Task objective →
Would you please copy every line from the records that contains the word "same"?

(Excerpts from a dataset)
-.-.-
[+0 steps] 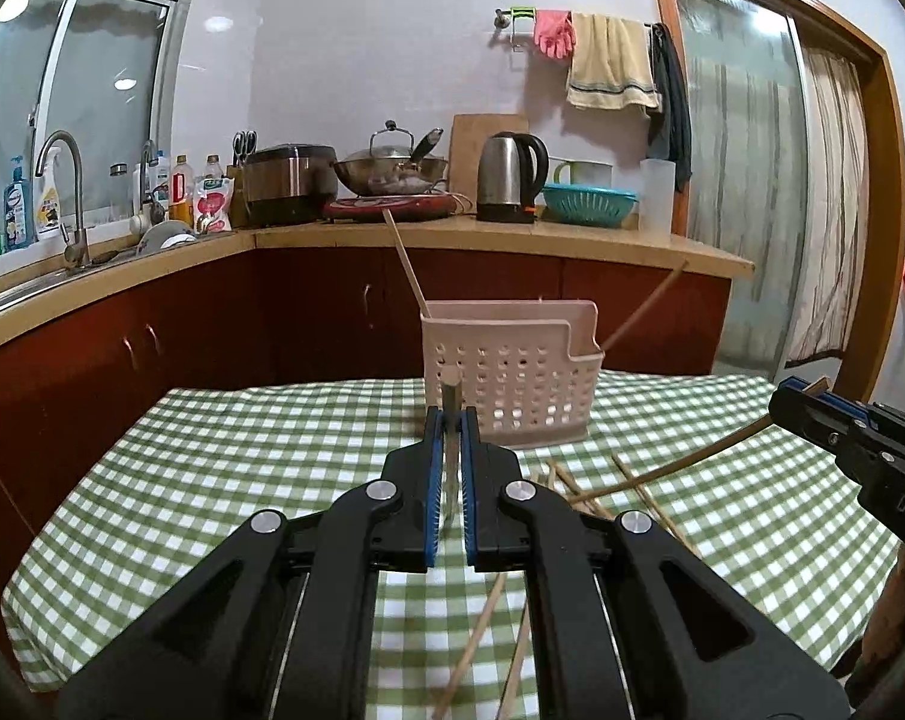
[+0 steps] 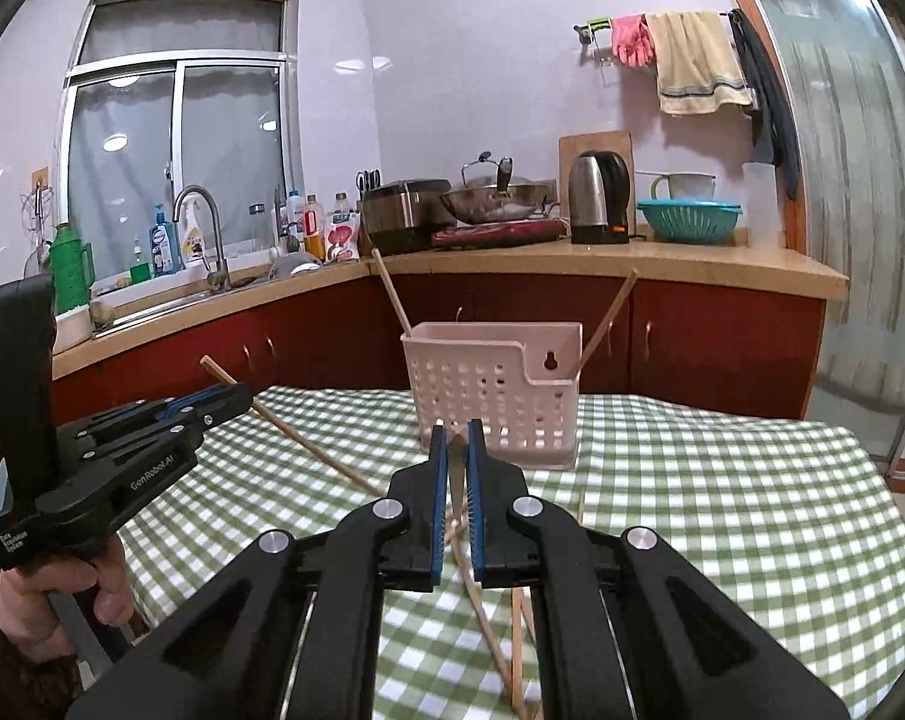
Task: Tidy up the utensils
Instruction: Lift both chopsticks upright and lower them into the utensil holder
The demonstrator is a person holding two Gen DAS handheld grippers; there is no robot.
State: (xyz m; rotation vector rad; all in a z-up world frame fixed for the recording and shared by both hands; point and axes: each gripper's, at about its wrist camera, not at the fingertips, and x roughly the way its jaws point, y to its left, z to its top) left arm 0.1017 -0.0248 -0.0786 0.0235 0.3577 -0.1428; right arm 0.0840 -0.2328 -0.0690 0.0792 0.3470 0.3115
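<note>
On green-checked tablecloth (image 1: 212, 480): pale perforated plastic basket (image 1: 512, 384) holds two wooden chopsticks (image 1: 405, 267); left gripper (image 1: 451, 420) and right gripper (image 2: 458, 441) each pinch one; several loose chopsticks (image 2: 515, 648) remain.

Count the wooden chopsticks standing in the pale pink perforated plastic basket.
2. One slim wooden chopstick leans from the left corner of the pale pink perforated plastic basket, the other from its right end. Shorter ones inside could be hidden.
</note>
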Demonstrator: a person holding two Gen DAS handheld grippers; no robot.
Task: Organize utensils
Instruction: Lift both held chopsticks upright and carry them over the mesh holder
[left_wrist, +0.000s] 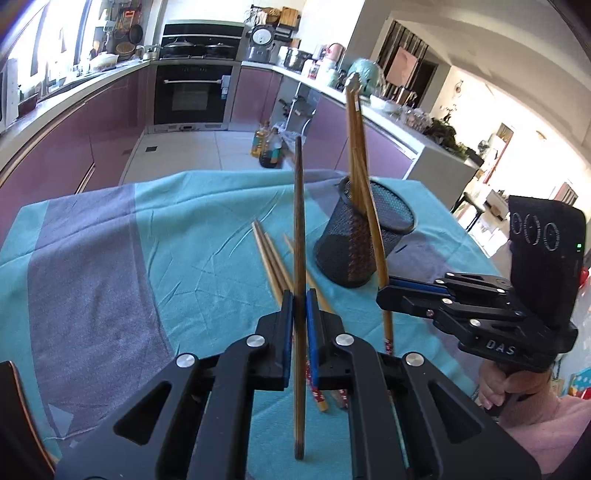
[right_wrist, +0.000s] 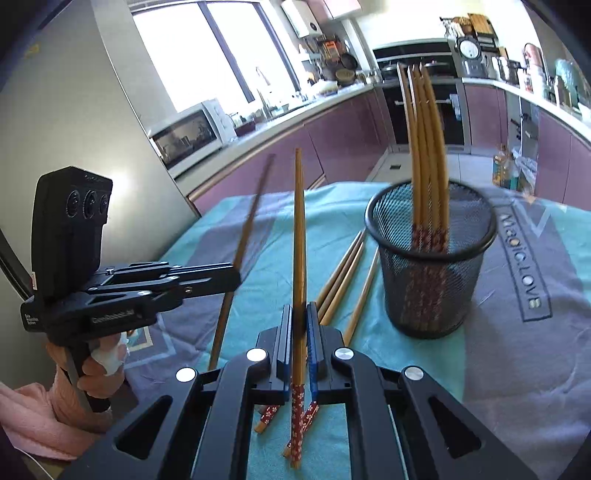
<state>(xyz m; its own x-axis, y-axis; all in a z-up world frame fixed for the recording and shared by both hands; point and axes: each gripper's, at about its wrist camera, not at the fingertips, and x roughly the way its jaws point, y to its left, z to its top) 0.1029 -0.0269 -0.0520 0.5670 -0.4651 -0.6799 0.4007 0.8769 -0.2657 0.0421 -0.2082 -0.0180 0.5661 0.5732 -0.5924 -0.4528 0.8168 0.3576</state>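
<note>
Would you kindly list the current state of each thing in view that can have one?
Left gripper: shut on a dark chopstick, held upright.
Right gripper: shut on a patterned chopstick, held upright.
Mesh cup: upright on the cloth, holding several chopsticks.
Loose chopsticks: lying flat on the cloth, beside the cup.

A black mesh cup (right_wrist: 430, 258) stands on a teal-and-grey cloth (right_wrist: 517, 369), its mouth partly filled by upright chopsticks (right_wrist: 424, 147) leaning toward the far rim, leaving the near side of the opening free. Loose chopsticks (right_wrist: 343, 280) lie just left of the cup. The cloth's right side and far-left grey band (left_wrist: 92, 295) lie bare.
</note>
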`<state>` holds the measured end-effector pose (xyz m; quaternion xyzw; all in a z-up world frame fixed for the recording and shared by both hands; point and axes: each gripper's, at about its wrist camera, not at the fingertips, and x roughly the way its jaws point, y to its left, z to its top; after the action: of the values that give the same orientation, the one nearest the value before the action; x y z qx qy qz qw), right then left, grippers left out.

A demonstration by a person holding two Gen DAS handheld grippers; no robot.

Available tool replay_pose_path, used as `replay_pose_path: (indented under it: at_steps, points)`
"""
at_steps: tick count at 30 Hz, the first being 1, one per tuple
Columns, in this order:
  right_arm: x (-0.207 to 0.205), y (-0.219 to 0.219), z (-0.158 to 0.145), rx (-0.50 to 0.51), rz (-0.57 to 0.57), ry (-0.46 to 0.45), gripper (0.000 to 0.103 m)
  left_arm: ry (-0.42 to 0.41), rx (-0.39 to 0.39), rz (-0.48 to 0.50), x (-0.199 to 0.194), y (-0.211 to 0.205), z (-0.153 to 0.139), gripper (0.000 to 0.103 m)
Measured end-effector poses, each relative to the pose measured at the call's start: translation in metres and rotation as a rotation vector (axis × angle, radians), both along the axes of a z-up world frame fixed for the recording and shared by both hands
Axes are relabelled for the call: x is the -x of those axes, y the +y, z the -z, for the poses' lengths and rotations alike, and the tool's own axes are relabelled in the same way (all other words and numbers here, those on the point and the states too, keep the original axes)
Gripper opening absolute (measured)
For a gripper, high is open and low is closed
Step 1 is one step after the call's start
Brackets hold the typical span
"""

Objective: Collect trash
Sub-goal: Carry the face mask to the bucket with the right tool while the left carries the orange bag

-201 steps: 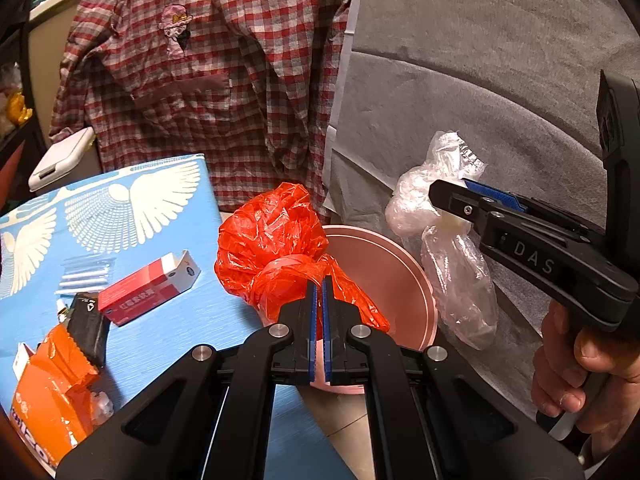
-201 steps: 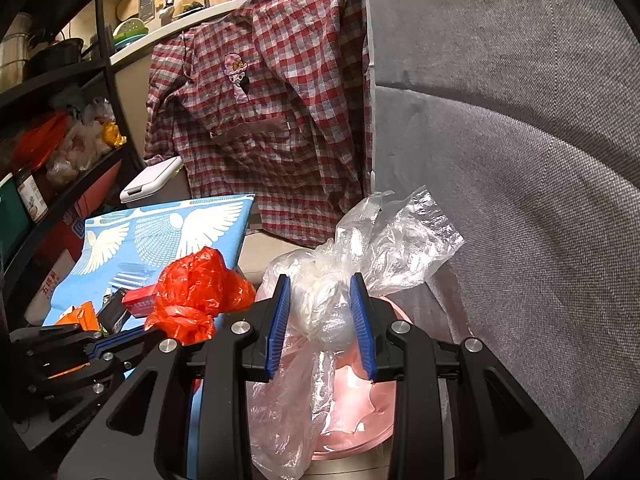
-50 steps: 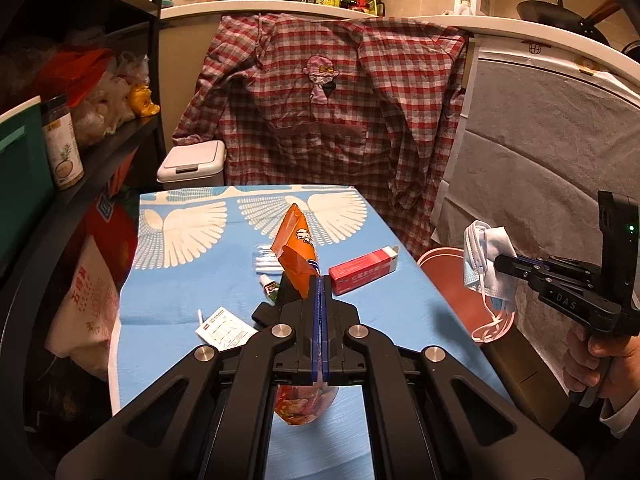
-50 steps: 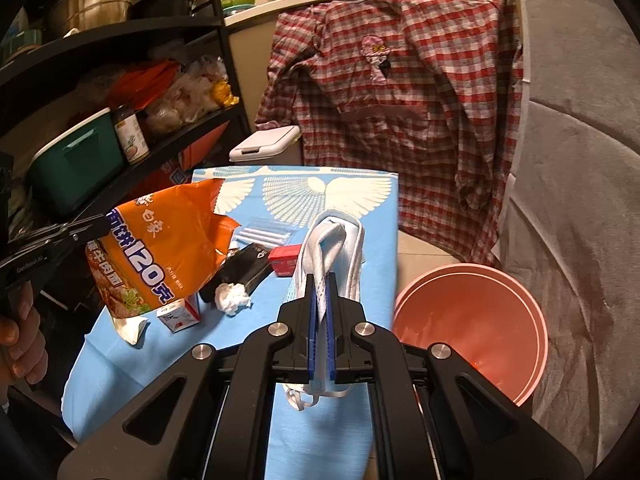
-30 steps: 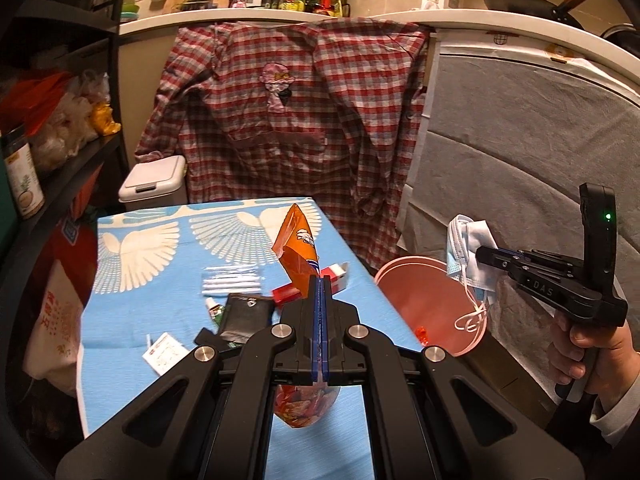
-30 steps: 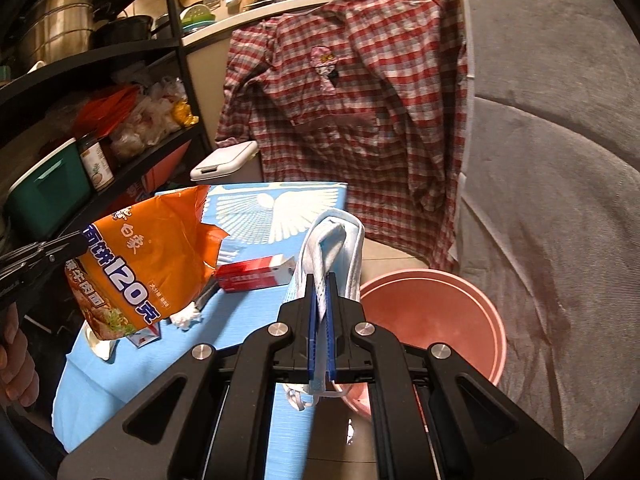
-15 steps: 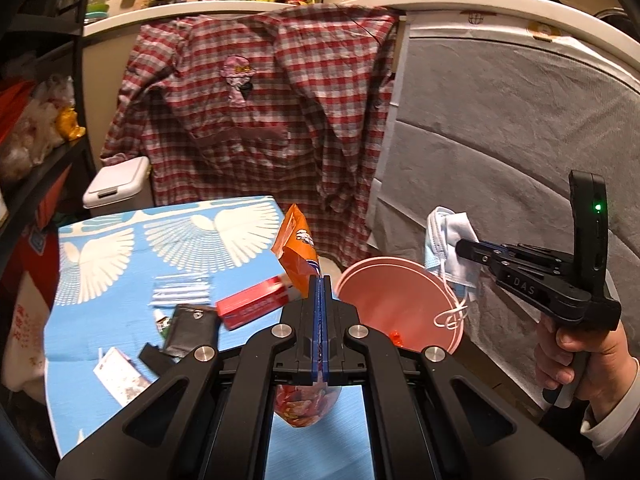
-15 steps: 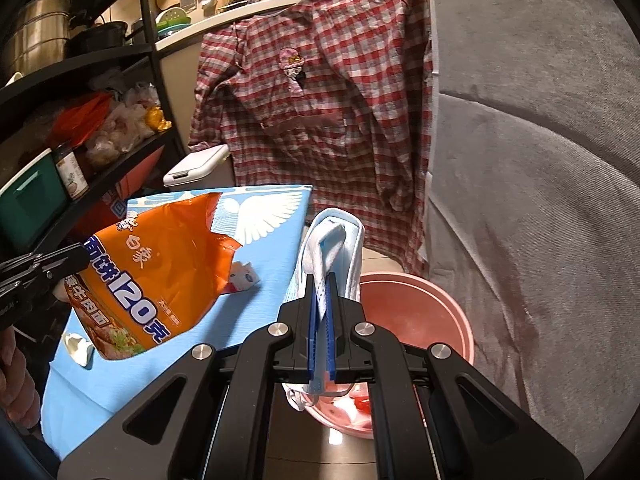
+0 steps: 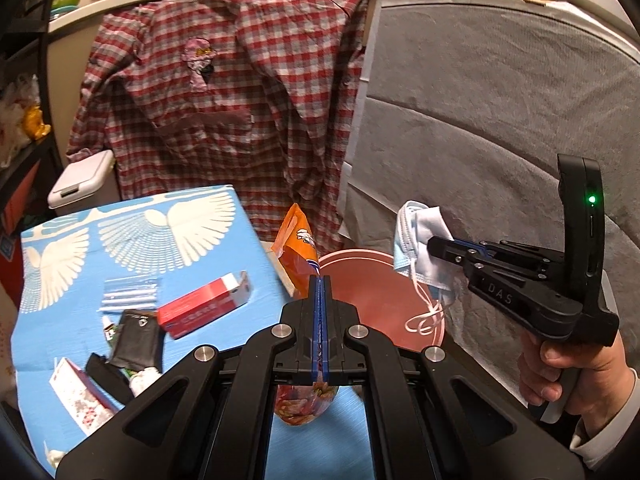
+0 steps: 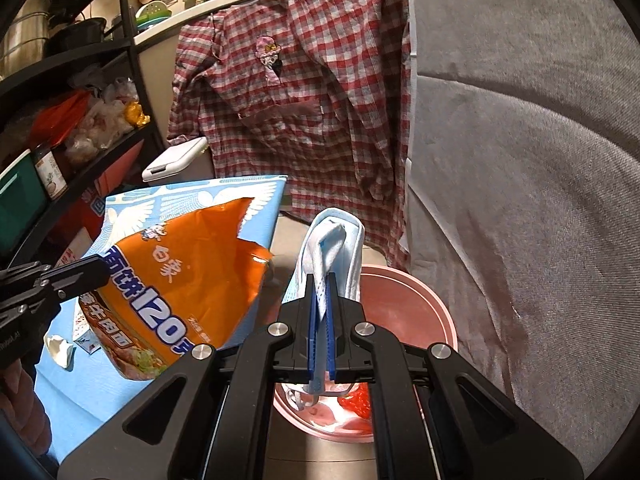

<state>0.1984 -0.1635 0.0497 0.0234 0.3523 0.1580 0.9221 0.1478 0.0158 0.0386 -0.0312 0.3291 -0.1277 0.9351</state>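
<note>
Blue tablecloth (image 9: 224, 256) lower left, pink bin (image 10: 404, 312) centre. My left gripper (image 9: 320, 280) clamps a light, crinkly noodle packet (image 10: 180, 292); my right gripper (image 10: 322, 280) pinches a limp mask (image 10: 348, 248) mid-fold.

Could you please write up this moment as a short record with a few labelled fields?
left tool: shut on orange noodle packet
right tool: shut on blue face mask, held above pink bin
bin contents: red plastic visible inside
left on blue tablecloth: red box, black pouch, small scraps
backdrop: plaid shirt
</note>
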Motion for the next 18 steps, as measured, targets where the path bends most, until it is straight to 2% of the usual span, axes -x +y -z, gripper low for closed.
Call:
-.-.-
Output of the exercise →
`<state>` holds the measured end-effector pose (xyz m; quaternion xyzw; all in a z-up world frame fixed for the recording and shared by both hands; point and axes: each gripper's, at about its wrist camera, not at the fingertips, and x roughly the way its jaws point, y to its left, z to its top; after the action: of the values that give the same orientation, the one nearest the value before the action; x y z qx qy qz qw), right then left, grippers left out.
Axes are relabelled for the call: x is the -x of those axes, y the +y, z the -z, for the poses' lengths and rotations alike, and the tool's own axes are relabelled in the same way (all other words and numbers here, those on the point and the states too, keep the original axes)

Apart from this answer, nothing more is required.